__AIM OF THE EXERCISE__: When you reach the line with "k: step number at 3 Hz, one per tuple" in the listing below, transcribe it and each line after it up to and including the line with "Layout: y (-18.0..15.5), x", exactly and with nothing else.

__RECORDS PROVIDED__:
◇ ◇ ◇ ◇ ◇
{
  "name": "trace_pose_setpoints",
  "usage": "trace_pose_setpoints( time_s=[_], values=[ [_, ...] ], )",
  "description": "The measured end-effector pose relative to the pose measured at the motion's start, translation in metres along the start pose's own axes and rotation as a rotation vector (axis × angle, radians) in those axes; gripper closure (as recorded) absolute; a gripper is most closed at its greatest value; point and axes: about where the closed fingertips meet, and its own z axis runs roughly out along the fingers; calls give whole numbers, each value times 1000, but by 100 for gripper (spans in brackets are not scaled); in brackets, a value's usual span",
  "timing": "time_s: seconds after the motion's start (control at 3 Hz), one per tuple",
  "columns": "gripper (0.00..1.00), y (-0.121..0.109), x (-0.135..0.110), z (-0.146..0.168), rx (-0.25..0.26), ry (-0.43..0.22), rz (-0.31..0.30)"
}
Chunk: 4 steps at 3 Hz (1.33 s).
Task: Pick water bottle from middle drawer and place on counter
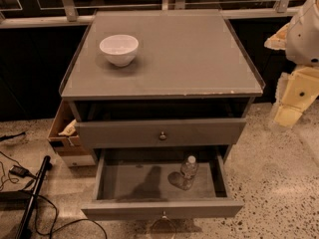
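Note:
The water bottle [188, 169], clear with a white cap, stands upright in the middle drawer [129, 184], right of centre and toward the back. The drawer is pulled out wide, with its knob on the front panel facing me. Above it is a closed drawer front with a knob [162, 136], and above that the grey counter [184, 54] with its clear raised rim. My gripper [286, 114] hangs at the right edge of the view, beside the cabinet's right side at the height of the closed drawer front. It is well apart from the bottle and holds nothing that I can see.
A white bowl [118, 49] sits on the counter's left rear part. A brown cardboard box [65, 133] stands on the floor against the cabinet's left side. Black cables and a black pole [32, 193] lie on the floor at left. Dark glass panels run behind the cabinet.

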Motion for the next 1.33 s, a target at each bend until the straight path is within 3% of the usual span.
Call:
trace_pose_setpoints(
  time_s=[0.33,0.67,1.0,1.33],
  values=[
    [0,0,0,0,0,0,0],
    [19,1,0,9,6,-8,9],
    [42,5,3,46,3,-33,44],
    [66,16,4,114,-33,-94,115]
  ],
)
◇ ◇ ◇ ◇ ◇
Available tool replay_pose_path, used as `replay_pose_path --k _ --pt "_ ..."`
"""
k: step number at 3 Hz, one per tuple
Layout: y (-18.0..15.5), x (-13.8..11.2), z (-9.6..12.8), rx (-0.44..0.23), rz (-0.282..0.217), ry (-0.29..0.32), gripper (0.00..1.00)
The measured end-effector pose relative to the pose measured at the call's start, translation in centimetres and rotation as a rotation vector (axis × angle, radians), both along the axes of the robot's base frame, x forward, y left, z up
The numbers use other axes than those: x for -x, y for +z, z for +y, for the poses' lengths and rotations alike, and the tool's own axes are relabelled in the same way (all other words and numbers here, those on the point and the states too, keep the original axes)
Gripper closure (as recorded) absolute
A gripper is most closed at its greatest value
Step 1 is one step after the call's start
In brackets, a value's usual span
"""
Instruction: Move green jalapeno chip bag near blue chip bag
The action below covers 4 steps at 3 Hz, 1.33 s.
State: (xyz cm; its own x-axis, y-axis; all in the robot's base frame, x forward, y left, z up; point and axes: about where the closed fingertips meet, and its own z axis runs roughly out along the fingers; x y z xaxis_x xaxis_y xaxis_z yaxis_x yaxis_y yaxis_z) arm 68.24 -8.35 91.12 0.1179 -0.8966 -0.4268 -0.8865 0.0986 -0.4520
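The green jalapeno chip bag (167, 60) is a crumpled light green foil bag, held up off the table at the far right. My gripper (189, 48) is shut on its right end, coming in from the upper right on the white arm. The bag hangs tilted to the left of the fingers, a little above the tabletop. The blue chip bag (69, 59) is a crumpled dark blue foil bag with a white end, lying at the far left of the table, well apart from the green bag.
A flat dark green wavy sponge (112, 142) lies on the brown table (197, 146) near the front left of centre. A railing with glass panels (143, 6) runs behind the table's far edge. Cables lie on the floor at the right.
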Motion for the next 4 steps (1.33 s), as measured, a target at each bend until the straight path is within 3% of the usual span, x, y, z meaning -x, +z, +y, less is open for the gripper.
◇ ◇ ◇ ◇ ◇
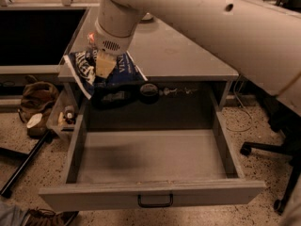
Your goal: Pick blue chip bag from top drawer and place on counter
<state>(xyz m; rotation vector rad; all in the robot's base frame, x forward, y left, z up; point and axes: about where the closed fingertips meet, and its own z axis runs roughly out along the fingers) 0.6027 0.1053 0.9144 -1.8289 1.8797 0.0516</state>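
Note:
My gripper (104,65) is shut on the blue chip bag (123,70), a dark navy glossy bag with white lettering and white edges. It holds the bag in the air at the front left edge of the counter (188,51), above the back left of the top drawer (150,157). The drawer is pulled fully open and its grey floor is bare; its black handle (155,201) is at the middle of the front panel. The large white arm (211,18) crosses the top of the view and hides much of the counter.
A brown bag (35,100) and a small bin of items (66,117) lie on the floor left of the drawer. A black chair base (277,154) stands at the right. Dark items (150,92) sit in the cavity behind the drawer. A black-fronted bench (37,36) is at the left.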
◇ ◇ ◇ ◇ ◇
__REPLY__:
k: step number at 3 Hz, one per tuple
Layout: y (-18.0..15.5), x (-13.8..11.2), z (-9.6..12.8), rx (-0.44..0.23), rz (-0.282..0.217), ry (-0.29..0.32), gripper (0.00..1.00)

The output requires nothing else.